REPUBLIKA.CO.ID, JAKARTA -- Ekonom Aviliani menilai kenaikan suku bunga bank sentral AS The Fed, Fed Fund Rate (FFR), tidak harus direspon oleh Bank Indonesia dengan menurunkan suku bunga kebijakan BI 7 Day Reverse Repo Rate.
"The Fed kan tergantung BI responnya bagaimana. Kalau BI kan responnya tidak menaikkan suku bunga karena kredit masih rendah, dan permintaan kredit tidak banyak," ujar Aviliani di Jakarta, Jumat (16/12).

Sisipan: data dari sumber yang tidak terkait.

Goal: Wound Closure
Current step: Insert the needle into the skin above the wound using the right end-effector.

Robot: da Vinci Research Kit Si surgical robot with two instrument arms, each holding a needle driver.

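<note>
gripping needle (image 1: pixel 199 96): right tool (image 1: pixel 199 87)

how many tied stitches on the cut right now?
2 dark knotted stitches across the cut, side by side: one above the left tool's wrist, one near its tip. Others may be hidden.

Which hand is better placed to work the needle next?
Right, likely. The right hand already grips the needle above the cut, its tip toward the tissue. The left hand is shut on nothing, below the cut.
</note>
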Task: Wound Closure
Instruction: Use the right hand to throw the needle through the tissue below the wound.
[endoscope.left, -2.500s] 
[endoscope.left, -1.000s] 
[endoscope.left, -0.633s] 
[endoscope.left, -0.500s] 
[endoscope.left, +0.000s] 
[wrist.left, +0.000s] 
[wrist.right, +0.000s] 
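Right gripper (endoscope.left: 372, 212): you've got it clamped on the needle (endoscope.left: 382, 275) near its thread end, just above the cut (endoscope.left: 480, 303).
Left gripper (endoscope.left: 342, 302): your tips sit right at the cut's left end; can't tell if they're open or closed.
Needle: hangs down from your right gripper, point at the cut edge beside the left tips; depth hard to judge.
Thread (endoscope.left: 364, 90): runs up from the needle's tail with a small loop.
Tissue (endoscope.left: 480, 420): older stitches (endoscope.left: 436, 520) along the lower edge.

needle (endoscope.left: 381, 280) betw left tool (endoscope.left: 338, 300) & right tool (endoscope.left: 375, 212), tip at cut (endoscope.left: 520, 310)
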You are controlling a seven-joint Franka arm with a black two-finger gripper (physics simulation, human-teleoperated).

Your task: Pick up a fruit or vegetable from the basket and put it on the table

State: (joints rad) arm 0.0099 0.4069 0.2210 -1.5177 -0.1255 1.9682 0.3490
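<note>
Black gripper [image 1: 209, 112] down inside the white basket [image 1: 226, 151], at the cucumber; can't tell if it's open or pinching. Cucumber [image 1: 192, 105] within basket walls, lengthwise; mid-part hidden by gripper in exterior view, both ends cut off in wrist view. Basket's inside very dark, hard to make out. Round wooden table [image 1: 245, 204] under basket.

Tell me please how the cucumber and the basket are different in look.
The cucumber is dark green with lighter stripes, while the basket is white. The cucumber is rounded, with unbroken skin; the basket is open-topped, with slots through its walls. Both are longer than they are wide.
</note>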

Di sisi lain, inflasi juga rendah yang menandakan harga-harga barang relatif stabil. Hal-hal tersebut menunjukkan daya beli masyarakat masih rendah.
Dengan demikian ia menilai, jika The Fed pada tahun depan menaikkan suku bunga hingga tiga kali, maka BI tidak perlu merespons apabila tidak ada ketiga faktor tersebut. "The Fed naik kita tidak harus menaikkan suku bunga, tergantung respons. Kecuali uang keluar (capital outflow) tapi tidak masuk lagi. Tapi saya yakin meskipun ada outflow akan segera inflow lagi," katanya.
Sementara itu dari sisi perbankan, Direktur BNI Bob T Ananta menilai, kenaikan FFR tentunya akan berpengaruh pada suku bunga perbankan di Indonesia juga. Kendati begitu, hal tersebut akan benar-benar terasa saat likuiditas secara nasional terpengaruh. "Pada saat likuiditas secara nasional itu terpengaruh jadi ya bunga bank bisa jadi terpengaruh," kata Bob.
Meskipun saat ini likuiditas perbankan sangat tinggi sebesar 91,3 persen dan mendekati batas LDR yang ditetapkan BI yang sebesar 92 persen, namun secara riil nya ia menilai likuiditas tidak dalam keadaan ketat. Hal ini dikarenakan ada banyak alternatif untuk menghimpun Dana Pihak Ketiga (DPK) yang tidak masuk dalam perhitungan rasio LDR.
"Karena ada beberapa alternatif. Alternatif investasi makin beragam, pemerintah cukup agresif terbitkan SUN. Itu kondisi yang terjadi saat ini," jelasnya.
Di sisi lain, perbankan juga berharap dari dana tax amnesty yang masuk akan mendorong likuiditas semakin membaik.